# Field Golden Breeders in the Southwest??



## hotel4dogs (Sep 29, 2008)

you might want to go over to www.retrievertraining.net and post there. You'll probably get some suggestions from those folks.


----------



## Leslie B (Mar 17, 2011)

I would also look at www.gundogbreeders.com 

They have a section for puppies but you can also look up breeders by the state. 

Good Luck


----------



## sterregold (Dec 9, 2009)

There are a number of good field breeders in Texas: Belvedere, Goldenloch, Doc's, Amigold, would be some to check out. And in OK there is Rockerin. In California, Emberain, and Firemark.

The gundogbreeders site, and RTF classifieds can be a great place to get leads, but be very careful to screen. There are frequently vbreeders advertising on both who do have not completed full health screenings on the parents, or who advertise litters with underage parents.

There is quite a nice litter about to be born in GA advertised in the RTF classifieds. I know the dam (she is a sweetie) and I know a son of the sire who is just a going concern!
Classifieds - Golden Puppies


----------



## Jige (Mar 17, 2011)

I as going to post gundog breeder but I looked and I didnt like any of the sites that were close to the op. I guess if I were in your shoes I would have my pup shipped to me.


----------



## vwbob (Dec 1, 2012)

Thanks for the suggestions from all..we would love an older pup or adult..and even if not a field golden, would be happy with an non field golden if an adult.

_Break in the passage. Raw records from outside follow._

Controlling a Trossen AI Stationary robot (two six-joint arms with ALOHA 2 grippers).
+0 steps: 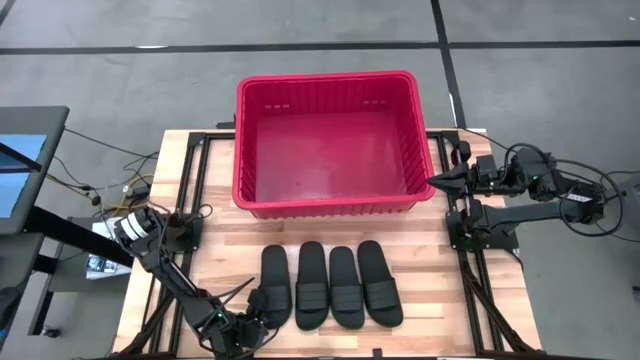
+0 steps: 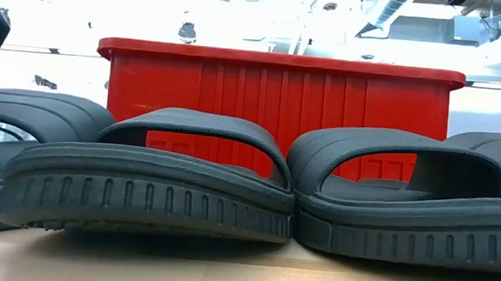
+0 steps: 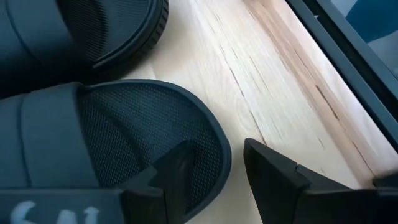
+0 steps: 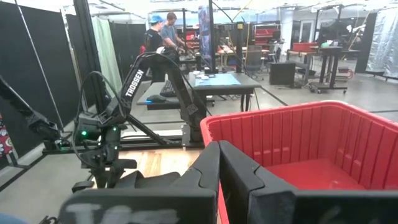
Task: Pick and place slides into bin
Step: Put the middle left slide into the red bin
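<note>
Several black slides lie side by side on their soles on the wooden table, near its front edge. The red bin stands behind them at the far side. My left gripper is low at the near end of the leftmost slide and open. One finger is over the textured footbed, the other over the bare wood outside the sole's rim. My right gripper waits shut beside the bin's right wall, high above the table.
Black frame rails run along the table's left and right sides. Bare wood lies left of the leftmost slide. In the low view two slides fill the foreground in front of the bin. People stand far off in the room.
</note>
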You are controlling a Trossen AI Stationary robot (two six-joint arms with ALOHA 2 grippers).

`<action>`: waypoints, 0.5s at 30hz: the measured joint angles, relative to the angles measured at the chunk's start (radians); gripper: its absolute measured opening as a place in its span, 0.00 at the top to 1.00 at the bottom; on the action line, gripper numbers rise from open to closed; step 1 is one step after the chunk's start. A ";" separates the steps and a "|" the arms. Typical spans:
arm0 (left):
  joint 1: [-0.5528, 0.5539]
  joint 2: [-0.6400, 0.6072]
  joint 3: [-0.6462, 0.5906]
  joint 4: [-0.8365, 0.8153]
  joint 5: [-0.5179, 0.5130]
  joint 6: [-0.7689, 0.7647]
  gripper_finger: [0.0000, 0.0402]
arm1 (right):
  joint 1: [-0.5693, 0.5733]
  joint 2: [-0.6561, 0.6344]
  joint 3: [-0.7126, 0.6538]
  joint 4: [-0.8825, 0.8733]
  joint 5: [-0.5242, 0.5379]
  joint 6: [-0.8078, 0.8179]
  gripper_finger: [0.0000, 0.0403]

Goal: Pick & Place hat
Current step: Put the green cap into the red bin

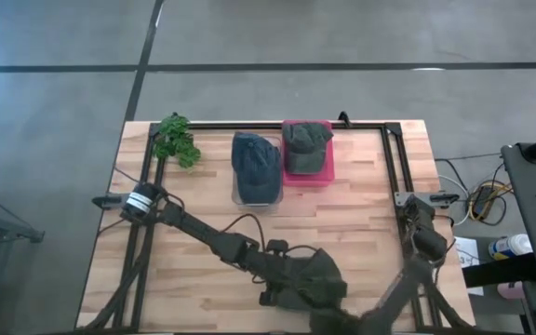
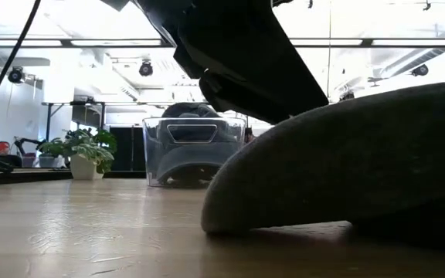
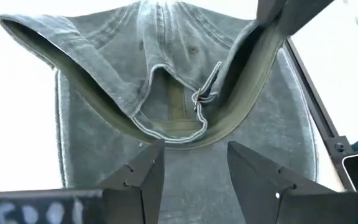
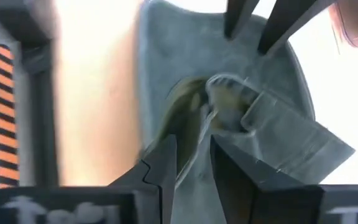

Seems difficult to find such a girl in Arizona..


----------



## Jige (Mar 17, 2011)

Did you see the thread about the person looking for a home for their male golden. They live in AZ too.


----------



## vwbob (Dec 1, 2012)

Could you advise where that post is?


----------



## vwbob (Dec 1, 2012)

sterregold said:


> There are a number of good field breeders in Texas: Belvedere, Goldenloch, Doc's, Amigold, would be some to check out. And in OK there is Rockerin. In California, Emberain, and Firemark.
> 
> The gundogbreeders site, and RTF classifieds can be a great place to get leads, but be very careful to screen. There are frequently vbreeders advertising on both who do have not completed full health screenings on the parents, or who advertise litters with underage parents.
> 
> ...


<<<<These puppies just whelped!!!:


----------



## vwbob (Dec 1, 2012)

vwbob said:


> <<<<These puppies just whelped!!!:


Only one girl left!


----------